Not only therapists. Teachers. LSAs. Parents. The adults who are there on Tuesday morning at 8.47.
We call this the BOUNCE Approach®. It works across six interconnected areas – Body-based Regulation, Openness to Connection and Safety, Understanding Sensory Differences, Navigating Emotions, Communication and Relationships, and Esteem and Identity – not as a programme you complete and move on from, but as a lens.
One that changes how you see a child – and therefore how you respond to them.
Effrosyni, a practitioner who completed our training, describes it as “a perfect mix of theory and practice – I feel inspired and ready to apply what I’ve learned.” Dr Claire Stubbs, a counselling psychologist, is more pointed: “I don’t have time as a clinician to develop creative ways of engaging children with certain topics, and Tracy has done it for me.”
What both are describing is the same thing: the difference between understanding something and being able to use it.
In September 2021, we entered a funded partnership with White Hall Academy – a primary school in an area of recognised deprivation, where many pupils carry very difficult life experiences into the classroom every morning.
The question was whether putting regulation at the centre of everything could produce real change in some of the most complex children the school supported.
It could.
Emotional regulation scores improved. Mornings got calmer. Transitions into learning – that specific, grinding daily difficulty – became smoother. Relationships between pupils and LSAs strengthened in ways staff had not anticipated.
The children called the grounding sessions “special time.”
At the end of the funded period, the school had a choice. It chose to expand the programme. That decision matters.
Heidi Alexander, Deputy Headteacher at John Grant School, puts it simply:
“The interventions have helped staff understand that behaviour is not defiance, but communication.”
The parents are a different story, and in some ways a harder one.
If the gap in provision for schools is significant, the gap for families is worse. Parents of children with complex social and emotional needs describe a particular kind of loneliness – not the acute loneliness of crisis, but the chronic loneliness of a situation nobody around them quite understands.
Between 2021 and 2023, we ran regular online coffee mornings for these families. Over two years, more than 420 families came.
Katie MacGregor was one of them.
“Just to know I’m not the only one struggling…”
Elzbieta Pecka went further. “I am not sure how I would have survived the last year…”
Jyoti describes us as “a lifeline” – and then says something worth reading slowly:
“the sense of wellbeing… is immediate and a blinding contrast to other services.”
She is not describing a therapy. She is describing being understood.
That is what we are trying to build.
The evidence, where we have it, is small in scale and meaningful in what it shows.
In 2022, we ran a funded pilot targeting tactile defensiveness. Eight families. Six completed the programme. Of those, 67% reported clear reductions in distress.
These are small numbers. We know that.

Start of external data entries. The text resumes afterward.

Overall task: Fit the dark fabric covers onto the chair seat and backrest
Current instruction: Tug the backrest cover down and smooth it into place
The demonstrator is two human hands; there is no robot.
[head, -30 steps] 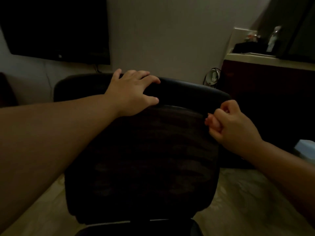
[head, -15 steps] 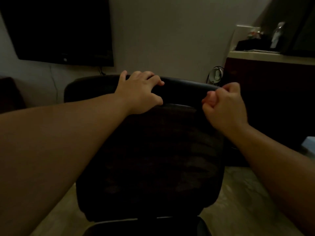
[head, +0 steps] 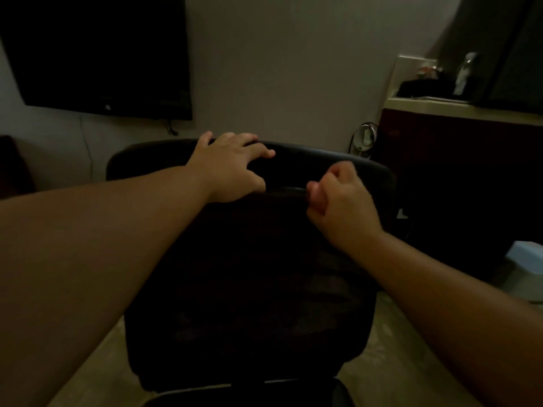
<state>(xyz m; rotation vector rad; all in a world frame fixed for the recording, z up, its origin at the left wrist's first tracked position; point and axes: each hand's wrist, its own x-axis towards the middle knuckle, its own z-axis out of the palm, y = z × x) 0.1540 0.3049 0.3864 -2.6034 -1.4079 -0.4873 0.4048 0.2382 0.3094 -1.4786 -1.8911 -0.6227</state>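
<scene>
Dim room, wall-mounted screen (head: 97,54) hanging behind the chair backrest (head: 249,289).
Left hand (head: 232,168) is lying spread over the backrest's top edge; right hand (head: 340,201), its grip closed, is pinching the dark fabric cover (head: 288,190) just below.

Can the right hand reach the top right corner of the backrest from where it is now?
Probably yes. The right hand grips the cover edge just left of that corner of the backrest, and nothing lies between them.

The room is dim and the picture looks grainy. The chair backrest (head: 249,274) under the hands is almost black, so little shows. The right hand (head: 340,201) is smeared with blur. Straight lines bend at the edges.
</scene>
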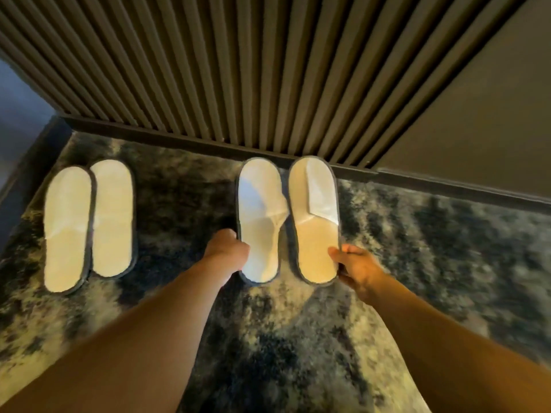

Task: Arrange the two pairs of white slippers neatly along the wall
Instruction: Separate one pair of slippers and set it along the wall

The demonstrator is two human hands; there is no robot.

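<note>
Two pairs of white slippers with dark trim lie on the mottled carpet, toes toward the wall. The left pair point(89, 225) lies side by side, touching, with no hand on it. In the right pair, my left hand point(228, 248) grips the heel-side left edge of the left slipper point(259, 222), whose upper is crumpled. My right hand point(354, 263) pinches the right edge near the heel of the right slipper point(313, 222). A narrow gap separates these two slippers. Their toes reach close to the skirting.
A ribbed brown wall panel point(238, 70) with a dark skirting point(208, 144) runs across the back. A plain panel point(483, 120) continues at the right. A dark edge point(26, 174) borders the grey-and-cream carpet point(185, 189) on the left.
</note>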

But they matter.
In 2026, we launched our most ambitious project yet.
The Snapshot Impact Project is running nationally. Its mechanism is simple: a two-minute structured baseline that gives any practitioner a consistent way of seeing how a child is managing right now.
Not a clinical assessment. Not a referral. A pause.
A way of knowing what to do next – before the situation requires something more.
If you can see the problem earlier, you can act earlier.
If you act earlier, fewer children end up in crisis.
The boy in the corridor at 8.47 on a Tuesday morning.
He is not unusual. That is the point.
We are not a solution to the system. What we have built is something more specific: tools that make it possible for the adults already in the room to see what they are looking at earlier – and to act.
They are waiting for an adult who knows how to look.
We exist to make sure that adult is you.